(Material supplied):
[Start of section]
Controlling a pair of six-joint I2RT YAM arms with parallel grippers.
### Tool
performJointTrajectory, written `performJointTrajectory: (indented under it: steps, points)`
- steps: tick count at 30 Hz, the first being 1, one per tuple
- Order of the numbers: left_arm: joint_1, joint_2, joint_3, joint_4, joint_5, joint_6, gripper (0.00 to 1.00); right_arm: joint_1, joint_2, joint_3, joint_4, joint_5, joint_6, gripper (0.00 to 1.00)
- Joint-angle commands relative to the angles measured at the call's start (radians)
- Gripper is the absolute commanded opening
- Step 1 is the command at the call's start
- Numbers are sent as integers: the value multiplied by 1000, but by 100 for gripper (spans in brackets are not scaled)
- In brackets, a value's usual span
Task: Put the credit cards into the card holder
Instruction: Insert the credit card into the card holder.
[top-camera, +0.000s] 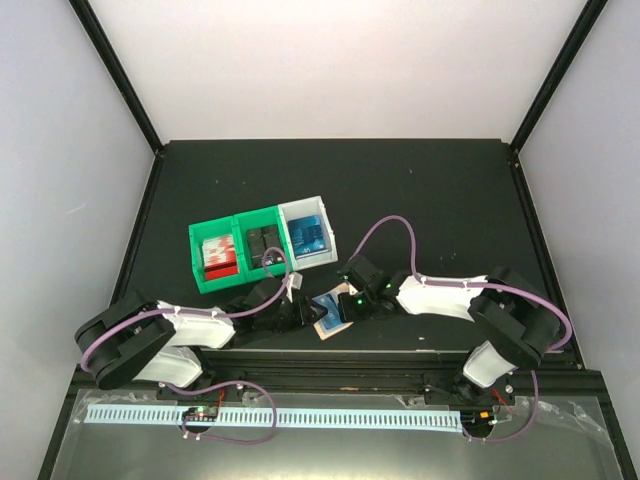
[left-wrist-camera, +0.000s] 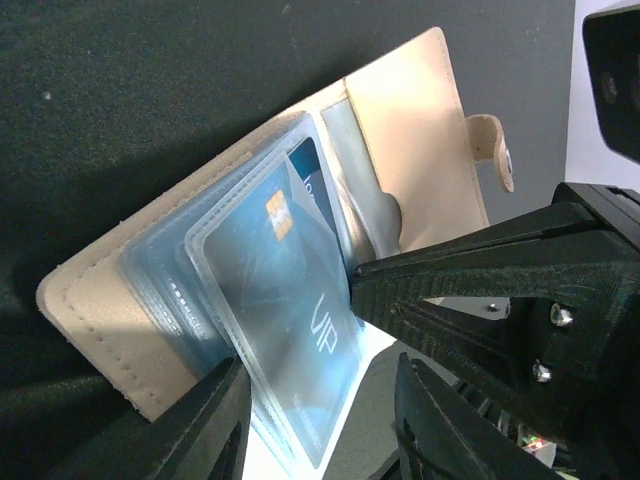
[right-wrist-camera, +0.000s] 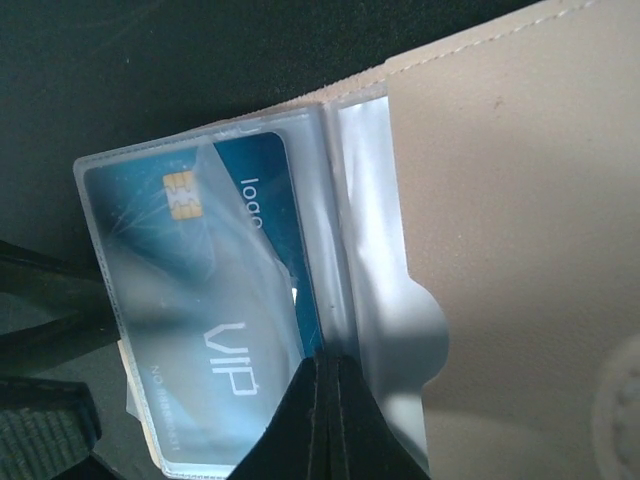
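Note:
The tan card holder (top-camera: 326, 322) lies open on the black table between my two grippers. In the left wrist view its flap (left-wrist-camera: 410, 130) is folded back and clear sleeves fan out. A blue credit card marked VIP (left-wrist-camera: 290, 320) sits in the front sleeve. A second blue card (right-wrist-camera: 270, 200) shows behind it, part way in. My right gripper (right-wrist-camera: 328, 378) is shut, pinching that second card's lower edge beside the sleeve. My left gripper (left-wrist-camera: 320, 430) is open, with its fingers on either side of the sleeves' lower edge. The right gripper's black tip (left-wrist-camera: 365, 285) touches the sleeves.
Behind the holder stand two green bins (top-camera: 222, 260) and a white bin (top-camera: 325, 225) that holds more blue cards (top-camera: 307, 236). Both arms lie low near the table's front edge (top-camera: 330, 352).

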Motion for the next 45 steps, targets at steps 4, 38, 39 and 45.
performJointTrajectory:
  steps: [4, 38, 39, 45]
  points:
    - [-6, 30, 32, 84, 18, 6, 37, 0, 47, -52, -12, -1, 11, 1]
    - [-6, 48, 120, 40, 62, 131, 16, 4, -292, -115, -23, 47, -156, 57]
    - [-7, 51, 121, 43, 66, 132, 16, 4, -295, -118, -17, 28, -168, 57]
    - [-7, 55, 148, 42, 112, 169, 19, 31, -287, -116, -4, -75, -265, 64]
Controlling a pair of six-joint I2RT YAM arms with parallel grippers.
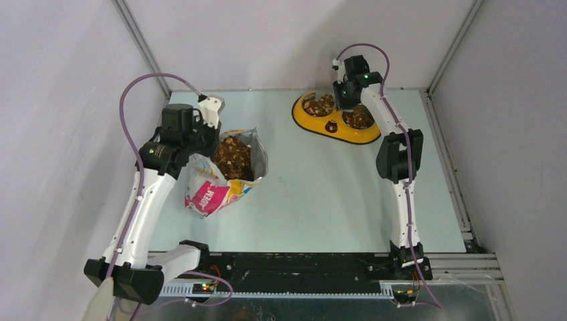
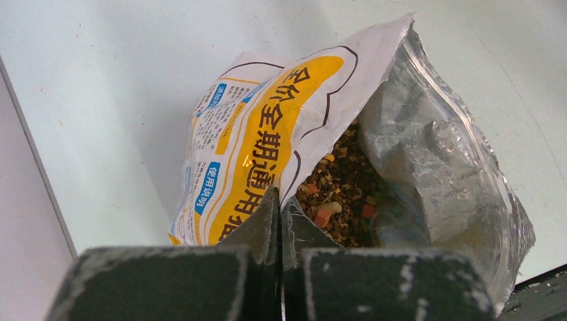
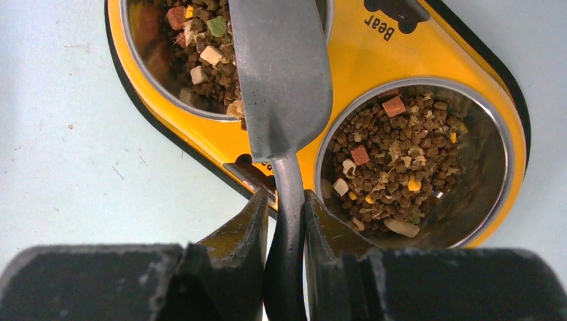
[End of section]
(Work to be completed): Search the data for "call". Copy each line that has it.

(Solution):
- Joint-angle commands relative to the angles measured at the call's start (radians)
- Step 1 is the command at the call's start

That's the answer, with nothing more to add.